§ **REQUIRED ACTION**
Search the material for the word "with" and copy each line that holds it.

§ **SUPPLIED DATA**
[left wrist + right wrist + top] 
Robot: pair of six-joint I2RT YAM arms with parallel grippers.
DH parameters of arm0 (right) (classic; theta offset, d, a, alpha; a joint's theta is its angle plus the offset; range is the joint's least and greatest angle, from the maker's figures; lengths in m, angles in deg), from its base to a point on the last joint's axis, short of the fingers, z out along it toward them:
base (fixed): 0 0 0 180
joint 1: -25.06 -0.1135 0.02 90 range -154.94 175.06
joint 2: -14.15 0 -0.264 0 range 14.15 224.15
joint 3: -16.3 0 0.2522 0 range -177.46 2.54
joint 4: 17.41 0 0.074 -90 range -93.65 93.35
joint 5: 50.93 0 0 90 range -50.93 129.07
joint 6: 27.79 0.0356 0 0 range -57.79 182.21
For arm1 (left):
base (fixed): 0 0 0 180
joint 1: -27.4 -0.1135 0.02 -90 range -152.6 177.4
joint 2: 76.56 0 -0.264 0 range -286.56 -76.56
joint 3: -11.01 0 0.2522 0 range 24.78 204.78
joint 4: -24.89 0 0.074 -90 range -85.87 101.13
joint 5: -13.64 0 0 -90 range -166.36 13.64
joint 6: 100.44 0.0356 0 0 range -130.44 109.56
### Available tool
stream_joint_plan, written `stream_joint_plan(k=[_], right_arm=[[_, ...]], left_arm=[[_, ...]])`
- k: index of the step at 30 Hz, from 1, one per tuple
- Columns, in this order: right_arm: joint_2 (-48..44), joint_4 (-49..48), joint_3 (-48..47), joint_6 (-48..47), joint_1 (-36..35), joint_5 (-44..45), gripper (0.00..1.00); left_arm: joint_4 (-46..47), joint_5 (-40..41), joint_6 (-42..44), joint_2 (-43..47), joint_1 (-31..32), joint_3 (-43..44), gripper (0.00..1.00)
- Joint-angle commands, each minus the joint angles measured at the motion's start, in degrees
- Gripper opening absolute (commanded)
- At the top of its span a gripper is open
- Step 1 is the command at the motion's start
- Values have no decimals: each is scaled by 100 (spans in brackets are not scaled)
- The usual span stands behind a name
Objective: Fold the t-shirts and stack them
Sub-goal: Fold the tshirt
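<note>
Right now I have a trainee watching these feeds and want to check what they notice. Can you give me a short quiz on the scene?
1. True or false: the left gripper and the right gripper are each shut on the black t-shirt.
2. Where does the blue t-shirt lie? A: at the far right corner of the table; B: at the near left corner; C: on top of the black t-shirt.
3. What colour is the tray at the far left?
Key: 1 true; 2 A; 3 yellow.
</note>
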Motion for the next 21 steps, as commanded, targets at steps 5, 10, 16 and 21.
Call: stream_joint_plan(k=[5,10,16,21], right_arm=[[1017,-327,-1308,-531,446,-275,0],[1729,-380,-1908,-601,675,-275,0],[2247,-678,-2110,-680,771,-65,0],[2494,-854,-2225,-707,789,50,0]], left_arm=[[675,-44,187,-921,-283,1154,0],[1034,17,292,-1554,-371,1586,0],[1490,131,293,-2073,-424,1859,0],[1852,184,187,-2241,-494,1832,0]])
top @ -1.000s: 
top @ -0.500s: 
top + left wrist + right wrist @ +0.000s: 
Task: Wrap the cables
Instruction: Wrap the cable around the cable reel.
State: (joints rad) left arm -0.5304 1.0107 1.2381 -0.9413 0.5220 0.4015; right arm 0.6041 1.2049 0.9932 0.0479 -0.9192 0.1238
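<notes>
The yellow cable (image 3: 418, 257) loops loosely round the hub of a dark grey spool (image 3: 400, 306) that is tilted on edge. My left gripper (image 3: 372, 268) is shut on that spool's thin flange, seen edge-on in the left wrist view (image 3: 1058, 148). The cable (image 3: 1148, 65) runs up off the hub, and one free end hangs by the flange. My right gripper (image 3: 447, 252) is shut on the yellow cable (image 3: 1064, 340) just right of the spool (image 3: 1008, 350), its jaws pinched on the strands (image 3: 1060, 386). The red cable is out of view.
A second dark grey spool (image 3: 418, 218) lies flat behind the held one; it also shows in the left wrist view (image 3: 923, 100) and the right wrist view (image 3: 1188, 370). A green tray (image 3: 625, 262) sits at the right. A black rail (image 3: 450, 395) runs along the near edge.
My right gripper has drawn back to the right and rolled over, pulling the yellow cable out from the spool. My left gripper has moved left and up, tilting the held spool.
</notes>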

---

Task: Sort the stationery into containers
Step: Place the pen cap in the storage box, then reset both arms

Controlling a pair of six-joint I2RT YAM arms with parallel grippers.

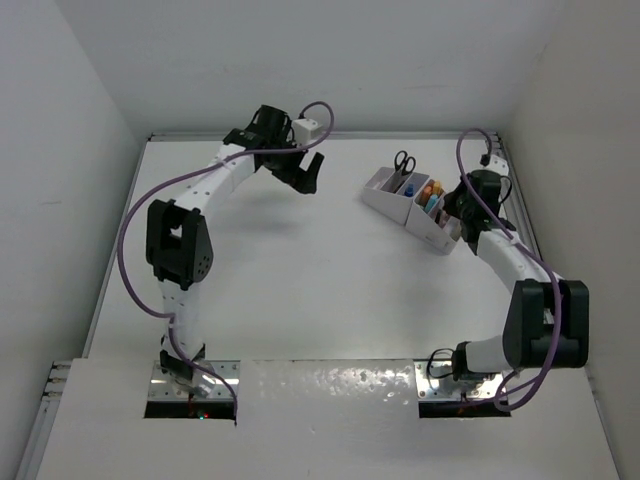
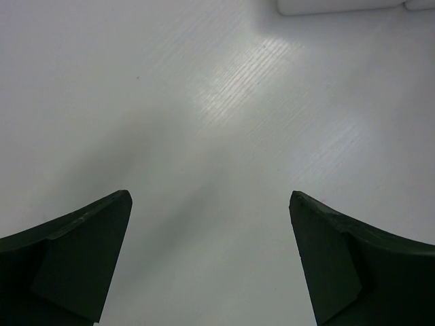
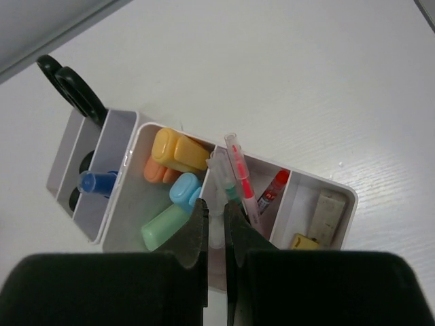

§ **ANSWER TO THE PROBLEM**
Robot: pair of six-joint I2RT YAM arms with parallel grippers.
Controlling a pair of six-joint I2RT YAM arms with parallel grippers.

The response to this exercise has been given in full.